Haiti - Agriculture : Low rainfall hamper summer seeding operations
In its last newsletter the network Famine Early Warning Systems Network FEWSNET notes that delays and low rainfall hamper summer seeding operations in Haiti, which have started well in the humid mountains, however.

At the same time, spring harvests peaked in July in areas where the season did not fail and sowed in March. Lower than normal production is expected due to drought. On the other hand, banana, root and tuber crops and fruit crops are normal.

Some households are adopting new coping strategies such as the consumption of non-preferred products and seem uncertain about reopening of classes. On the other hand, non-agricultural sources of income (notably the sale of charcoal and labor in the Dominican Republic) remain at a normal level.

In July, the price of local maize showed relative stability compared to June, while that of black pea fell (more than 7%). On the other hand, the price of imported rice continues to rise and to be above the average of the last 5 years.

The whole of Haiti will therefore remain in Stress (Phase 2 of the CPI performance indicator) and in the Minimal phase (Phase 1 of the IPC). Some households in the Upper Plateau, the North and the North East could be in crisis (IPC phase 3), given the impact of the drought on their livelihoods, but there is no indication that there are enough of them to change the classification of the zones.

Learn more about the Integrated Food Security Phase Classification (IPC) :

Phase 1 :
Usually adequate and stable food access with moderate to low risk of sliding into Phase 3, 4, or 5.

Phase 2 : Moderately / Borderline Food Insecure
Borderline adequate food access with recurrent high risk (due to probable hazard events and high vulnerability) of sliding into Phase 3, 4, or 5.

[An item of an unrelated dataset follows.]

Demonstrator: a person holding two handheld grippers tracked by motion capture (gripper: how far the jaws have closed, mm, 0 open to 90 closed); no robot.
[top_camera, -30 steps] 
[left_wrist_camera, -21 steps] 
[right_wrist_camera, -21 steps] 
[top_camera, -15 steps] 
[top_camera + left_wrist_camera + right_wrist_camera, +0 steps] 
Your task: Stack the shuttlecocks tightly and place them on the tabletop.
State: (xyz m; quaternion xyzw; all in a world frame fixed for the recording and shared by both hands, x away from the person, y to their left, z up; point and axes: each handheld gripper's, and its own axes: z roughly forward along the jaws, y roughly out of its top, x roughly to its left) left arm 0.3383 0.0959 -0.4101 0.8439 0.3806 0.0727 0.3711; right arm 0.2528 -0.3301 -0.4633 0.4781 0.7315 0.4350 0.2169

Phase 3 : Acute Food and Livelihood Crisis
Highly stressed and critical lack of food access with high and above usual malnutrition and accelerated depletion of livelihood assets that, if continued, will slide the population into Phase 4 or 5 and / or likely result in chronic poverty.

Phase 4 : Humanitarian Emergency
Severe lack of food access with excess mortality, very high and increasing malnutrition, and irreversible livelihood asset stripping.

Phase 5 : Famine / Humanitarian Catastrophe
Extreme social upheaval with complete lack of food access and / or other basic needs where mass starvation, death, and displacement are evident.